=== Exercise description ===
Given the listing below, the answer must be only the number of lines containing the string "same".

=== Data block ===
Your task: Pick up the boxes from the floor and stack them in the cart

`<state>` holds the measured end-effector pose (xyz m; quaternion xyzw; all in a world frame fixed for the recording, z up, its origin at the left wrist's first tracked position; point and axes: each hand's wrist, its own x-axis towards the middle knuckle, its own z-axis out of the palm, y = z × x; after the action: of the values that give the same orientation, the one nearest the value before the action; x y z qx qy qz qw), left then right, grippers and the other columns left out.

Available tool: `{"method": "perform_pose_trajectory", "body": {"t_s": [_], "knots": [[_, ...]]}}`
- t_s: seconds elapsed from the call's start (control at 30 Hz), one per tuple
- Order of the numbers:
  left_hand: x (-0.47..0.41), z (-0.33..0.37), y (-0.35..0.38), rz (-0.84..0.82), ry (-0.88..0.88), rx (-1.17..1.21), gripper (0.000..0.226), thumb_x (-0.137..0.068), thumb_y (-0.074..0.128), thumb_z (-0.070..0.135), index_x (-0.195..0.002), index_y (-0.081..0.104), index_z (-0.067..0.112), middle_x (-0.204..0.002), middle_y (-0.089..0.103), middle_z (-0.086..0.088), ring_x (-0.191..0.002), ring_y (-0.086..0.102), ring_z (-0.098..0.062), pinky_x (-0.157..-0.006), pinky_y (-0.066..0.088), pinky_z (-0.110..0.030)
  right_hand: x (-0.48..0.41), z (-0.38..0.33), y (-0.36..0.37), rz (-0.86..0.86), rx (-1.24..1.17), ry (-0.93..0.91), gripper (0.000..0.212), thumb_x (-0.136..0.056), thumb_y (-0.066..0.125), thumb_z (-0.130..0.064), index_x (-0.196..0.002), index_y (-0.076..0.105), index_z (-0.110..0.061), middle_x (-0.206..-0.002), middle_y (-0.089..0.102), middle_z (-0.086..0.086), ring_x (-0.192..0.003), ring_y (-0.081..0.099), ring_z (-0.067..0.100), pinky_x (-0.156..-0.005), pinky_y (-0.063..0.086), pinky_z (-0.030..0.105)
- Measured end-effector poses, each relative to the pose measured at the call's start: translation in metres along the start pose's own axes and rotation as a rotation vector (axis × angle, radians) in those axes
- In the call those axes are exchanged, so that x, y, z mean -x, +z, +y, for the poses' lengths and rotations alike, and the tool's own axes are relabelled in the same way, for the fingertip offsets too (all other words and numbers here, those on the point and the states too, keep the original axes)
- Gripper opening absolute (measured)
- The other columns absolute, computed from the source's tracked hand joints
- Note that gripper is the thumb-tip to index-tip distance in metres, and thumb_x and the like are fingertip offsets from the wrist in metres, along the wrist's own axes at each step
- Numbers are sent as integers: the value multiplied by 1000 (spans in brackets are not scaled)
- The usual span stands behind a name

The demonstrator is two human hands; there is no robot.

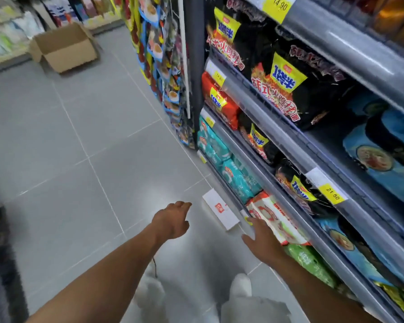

=== Task result ===
2